According to the docs https://man7.org/linux/man-pages/man7/epoll.7.html
When used as an edge-triggered interface, for performance
reasons, it is possible to add the file descriptor inside the
epoll interface (EPOLL_CTL_ADD) once by specifying
(EPOLLIN|EPOLLOUT). This allows you to avoid continuously
switching between EPOLLIN and EPOLLOUT
calling epoll_ctl() with EPOLL_CTL_MOD.
I assume it can be beneficial to have less kernel calls (less context switches / less lock contention).
I can see that at least Nginx uses this flag: https://github.com/nginx/nginx/blob/master/src/event/modules/ngx_epoll_module.c#L705
I remember I experimented with with EPOLLET years ago and decided it wasn't making performance any better(for my use-case). Also, it makes your app a bit complex.
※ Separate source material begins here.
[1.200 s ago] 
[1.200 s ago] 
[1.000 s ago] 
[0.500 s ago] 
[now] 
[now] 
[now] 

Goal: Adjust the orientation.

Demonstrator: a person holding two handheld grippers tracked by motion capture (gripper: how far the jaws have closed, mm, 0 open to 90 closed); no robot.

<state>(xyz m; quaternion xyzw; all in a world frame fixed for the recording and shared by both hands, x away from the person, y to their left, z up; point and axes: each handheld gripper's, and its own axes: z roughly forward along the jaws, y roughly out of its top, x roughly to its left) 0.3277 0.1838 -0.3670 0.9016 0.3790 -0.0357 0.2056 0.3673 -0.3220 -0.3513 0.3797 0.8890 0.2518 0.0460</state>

Personally, I've never seen epoll_ctl() in flamegraphs. Maybe this is because of the types of app I worked on. Maybe it isn't the case with HTTP servers. I don't know.
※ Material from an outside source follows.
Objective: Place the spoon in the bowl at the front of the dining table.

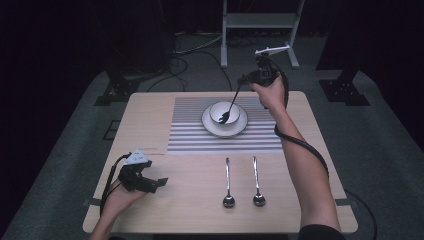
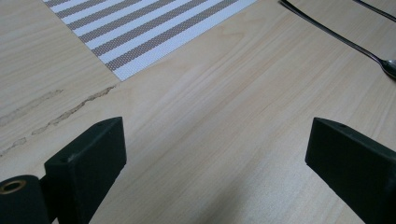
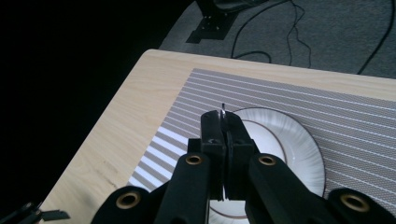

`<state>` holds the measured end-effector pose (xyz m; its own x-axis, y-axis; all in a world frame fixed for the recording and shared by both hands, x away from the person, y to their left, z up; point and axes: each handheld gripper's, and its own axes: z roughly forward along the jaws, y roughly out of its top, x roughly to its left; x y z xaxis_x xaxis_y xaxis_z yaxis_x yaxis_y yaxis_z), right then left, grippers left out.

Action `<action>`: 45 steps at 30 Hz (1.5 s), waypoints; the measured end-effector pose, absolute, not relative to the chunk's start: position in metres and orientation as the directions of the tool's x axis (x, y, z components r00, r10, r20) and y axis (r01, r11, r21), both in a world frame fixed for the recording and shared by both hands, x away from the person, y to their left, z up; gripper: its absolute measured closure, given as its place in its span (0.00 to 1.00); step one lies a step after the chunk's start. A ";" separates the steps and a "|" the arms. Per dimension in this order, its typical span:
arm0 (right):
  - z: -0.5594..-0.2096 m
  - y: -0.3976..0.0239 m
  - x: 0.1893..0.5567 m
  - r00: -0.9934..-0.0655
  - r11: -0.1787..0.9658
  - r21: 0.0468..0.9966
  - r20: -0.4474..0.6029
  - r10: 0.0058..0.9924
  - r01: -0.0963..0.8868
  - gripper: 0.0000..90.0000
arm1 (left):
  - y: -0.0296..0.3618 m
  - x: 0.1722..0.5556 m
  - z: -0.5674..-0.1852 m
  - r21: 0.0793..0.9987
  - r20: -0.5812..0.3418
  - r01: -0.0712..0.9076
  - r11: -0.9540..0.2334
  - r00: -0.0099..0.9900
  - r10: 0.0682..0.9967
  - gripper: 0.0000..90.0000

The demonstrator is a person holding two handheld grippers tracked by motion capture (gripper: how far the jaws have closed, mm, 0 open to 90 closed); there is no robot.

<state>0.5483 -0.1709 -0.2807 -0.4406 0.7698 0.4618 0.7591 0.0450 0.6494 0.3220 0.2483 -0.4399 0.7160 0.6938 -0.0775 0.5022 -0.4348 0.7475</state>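
The right tool [image 1: 248,80], upper right of the frame, grips a fork [image 1: 230,107] whose tines sit in the bowl [image 1: 223,112]. I think it should lower the fork slowly and let go only when it rests. The left tool [image 1: 157,183] waits open.

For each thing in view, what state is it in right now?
Black fork: held tilted, its head in the bowl.
White bowl: upright on the white plate.
Two silver metal spoons: lying flat on the wooden table.
Left gripper: jaws open.
Right gripper: jaws shut on the fork.
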 end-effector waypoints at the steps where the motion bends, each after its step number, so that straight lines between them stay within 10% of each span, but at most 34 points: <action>1: -0.282 -0.173 0.550 -0.428 0.038 0.649 0.455 0.780 0.760 0.98 | 0.248 0.322 -0.440 0.746 -0.078 0.503 -0.436 0.717 0.693 0.05; 45: -0.330 -0.165 0.572 -0.325 -0.002 0.633 0.401 0.856 0.774 0.98 | 0.248 0.322 -0.441 0.747 -0.076 0.498 -0.440 0.723 0.687 0.05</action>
<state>0.5720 -0.1651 -0.3295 -0.3253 0.8562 0.4014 0.7745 -0.0024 0.6326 0.3219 0.2480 -0.4405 0.7226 0.6871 -0.0764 0.4979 -0.4405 0.7471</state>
It is not necessary that you will see epoll_ctl
in flamegraphs, it makes more sense to look at the actual latency/throughput numbers.
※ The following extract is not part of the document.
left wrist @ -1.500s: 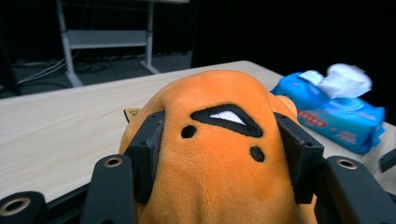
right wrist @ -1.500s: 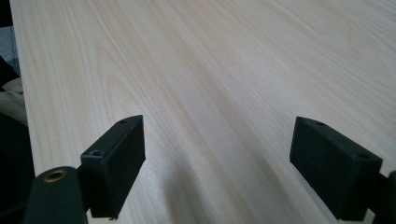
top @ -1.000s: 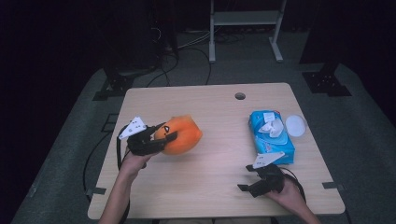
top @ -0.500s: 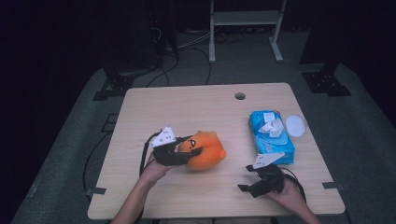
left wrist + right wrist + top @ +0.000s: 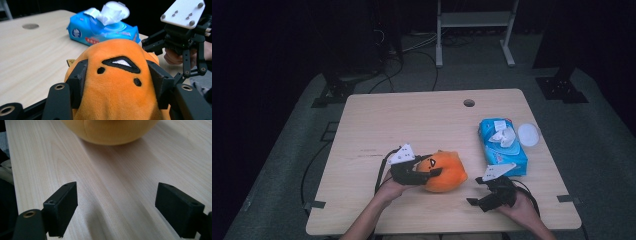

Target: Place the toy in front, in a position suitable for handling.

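An orange plush toy (image 5: pixel 447 172) with a black and white face mark rests low on the wooden table (image 5: pixel 412 125), near its front middle. My left gripper (image 5: pixel 432 172) is shut on it, both pads pressing into its sides (image 5: pixel 120 82). In the right gripper view the plush (image 5: pixel 110 130) shows as a rounded orange bulge just ahead. My right gripper (image 5: pixel 477 200) sits to the right of the plush near the front edge, open, with bare wood between its fingers (image 5: pixel 62 205). The right gripper (image 5: pixel 185 50) also appears beyond the plush in the left gripper view.
A blue pack of wet wipes (image 5: pixel 502 145) with a tissue pulled up lies at the right, behind my right gripper. A white round lid (image 5: pixel 528 134) lies beside it. A cable hole (image 5: pixel 469 103) is near the far edge.
My left gripper has carried the plush to the right and toward the front edge, lower over the table. The right gripper has stayed where it was.
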The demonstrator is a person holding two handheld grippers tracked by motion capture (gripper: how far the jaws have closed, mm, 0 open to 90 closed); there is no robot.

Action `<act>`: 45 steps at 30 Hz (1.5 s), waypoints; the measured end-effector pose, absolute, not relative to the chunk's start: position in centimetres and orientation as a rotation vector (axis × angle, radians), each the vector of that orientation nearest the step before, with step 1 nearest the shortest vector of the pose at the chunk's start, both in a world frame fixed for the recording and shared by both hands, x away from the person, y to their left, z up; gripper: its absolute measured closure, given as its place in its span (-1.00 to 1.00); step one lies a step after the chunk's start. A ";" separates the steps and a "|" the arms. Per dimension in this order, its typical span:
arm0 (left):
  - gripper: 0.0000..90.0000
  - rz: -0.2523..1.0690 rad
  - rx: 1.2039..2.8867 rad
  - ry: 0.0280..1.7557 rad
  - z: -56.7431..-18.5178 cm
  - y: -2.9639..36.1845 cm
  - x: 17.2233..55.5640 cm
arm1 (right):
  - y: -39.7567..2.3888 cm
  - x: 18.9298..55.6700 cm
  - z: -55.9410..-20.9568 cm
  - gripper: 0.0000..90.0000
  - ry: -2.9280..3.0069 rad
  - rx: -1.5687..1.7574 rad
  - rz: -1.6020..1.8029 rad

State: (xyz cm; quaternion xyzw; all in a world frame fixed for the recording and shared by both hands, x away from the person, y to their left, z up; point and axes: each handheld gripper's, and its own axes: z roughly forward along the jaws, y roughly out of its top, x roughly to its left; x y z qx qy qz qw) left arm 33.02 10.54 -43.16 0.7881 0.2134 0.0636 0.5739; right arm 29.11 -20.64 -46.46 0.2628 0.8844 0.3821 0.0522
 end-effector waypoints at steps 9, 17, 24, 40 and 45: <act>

What your use case is? I guess if it is about sending small messages across fast local network to a small number of receivers, then probably EPOLLET will not make any difference because pretty much always you must be able to send the full message right away without subscribing to EPOLLOUT at all. In case of http server it is often needed to stream large chunks of content over the slow internet to thousands of receivers and here potentially EPOLLET may make some difference (I assume otherwise this flag would be completely useless).
Yes, totally I agree. If you fill output buffer of the socket continously, it might be noticable. Just it’s never been the case for me. If you are sending small messages / you have big output buffers, if you have app level backpressure, if your app is already spending quite time somewhere else, then it won’t be noticable. Probably, these were my scenarios.
Ok, thanks for the inputs!
I'm going to play around this stuff, so far it seems like it is possible to add edge-triggered mode in a backward compatible way by adding a new flag to sc_sock_ev
. For Linux and FreeBSD/MacOSX the implementation must be straightforward (use EPOLLET
and EV_CLEAR
flags respectively) and for Windows we could just emulate the needed behaviour (not for performance but for compatibility with the other platforms).
Are you willing to review/accept such a contribution if I do it?
Sure, it’d be great!
I started looking closely into implementation and have some questions: first of all why do we expand the events array (sc_sock_poll->events
) to accommodate all the sockets? In my understanding at least epoll
and kqueue
assume that this array is just a small intermediate buffer for receiving the the events as a batch. Some articles even suggest to have this batch to be as small as one element in length: https://habr.com/en/post/600123/ . I don't think 1 element array would be sufficient for high load use case, but growing this array to thousands of sockets does not sound right as well. Why don't just use fixed size array (hard coded or configurable)?
We have to do it for WSAPoll
if I remember correctly. For epoll
or kqueue
, it is not necessary but I wanted have all possible events in one go. If your array is small, you'll have to call epoll_wait()
multiple times. We can use a fixed length array but I think its size should be >=1024
. I usually use event loop iteration for batching. For example, assume you receive some data from network and you're supposed to write it to the disk. I read all network events (events that are reported in a single epoll_wait()
call) first and then trigger a single disk write. So, if you read a few events in one iteration, obviously this is not going to work well. Making it configurable is not necessary I guess. Extra options are always confusing :) So, yeah I think we can use a hard coded smaller array if you want.